What you need to do » Print out the data exactly, keeping every image out of it.

Source data »

>>>

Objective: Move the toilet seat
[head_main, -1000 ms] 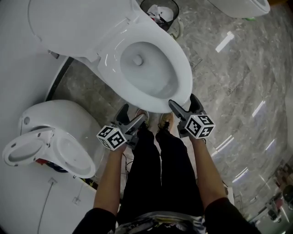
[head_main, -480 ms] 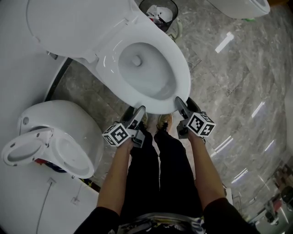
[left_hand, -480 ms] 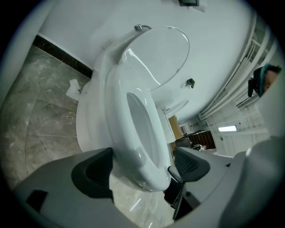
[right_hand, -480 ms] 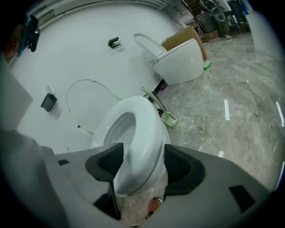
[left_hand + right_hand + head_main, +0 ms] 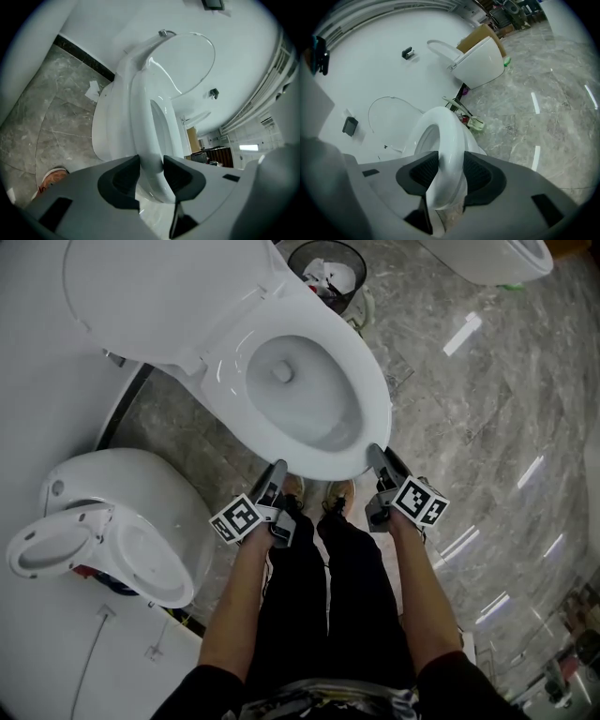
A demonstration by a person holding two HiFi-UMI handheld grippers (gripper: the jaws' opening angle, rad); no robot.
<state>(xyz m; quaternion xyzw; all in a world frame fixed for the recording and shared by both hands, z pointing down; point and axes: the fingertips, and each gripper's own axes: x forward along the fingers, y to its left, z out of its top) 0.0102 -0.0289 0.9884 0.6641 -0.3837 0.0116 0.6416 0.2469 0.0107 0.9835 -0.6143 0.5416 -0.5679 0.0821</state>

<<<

Written reply »
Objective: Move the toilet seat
[head_main, -1000 ms] 
[head_main, -480 ms] 
[left_hand, -480 ms] 
[right_hand, -480 ms] 
[left_hand + right_hand + head_main, +0 ms] 
A demonstration by a person holding two HiFi-UMI handheld grippers (gripper: the jaws' opening angle, rad); no robot.
<state>(xyz m; quaternion xyzw; all in a world frame fixed for the recording and shared by both hands, z pointing down; point and axes: the fingertips, and each gripper's own axes: x forward along the fingers, y to its left, z out of its top) 0.0102 -0.0289 0.9884 0.6641 -0.3837 0.0116 0.6416 0.2469 0.0107 0.9835 -0.6143 0.5416 -0.5679 0.0821</state>

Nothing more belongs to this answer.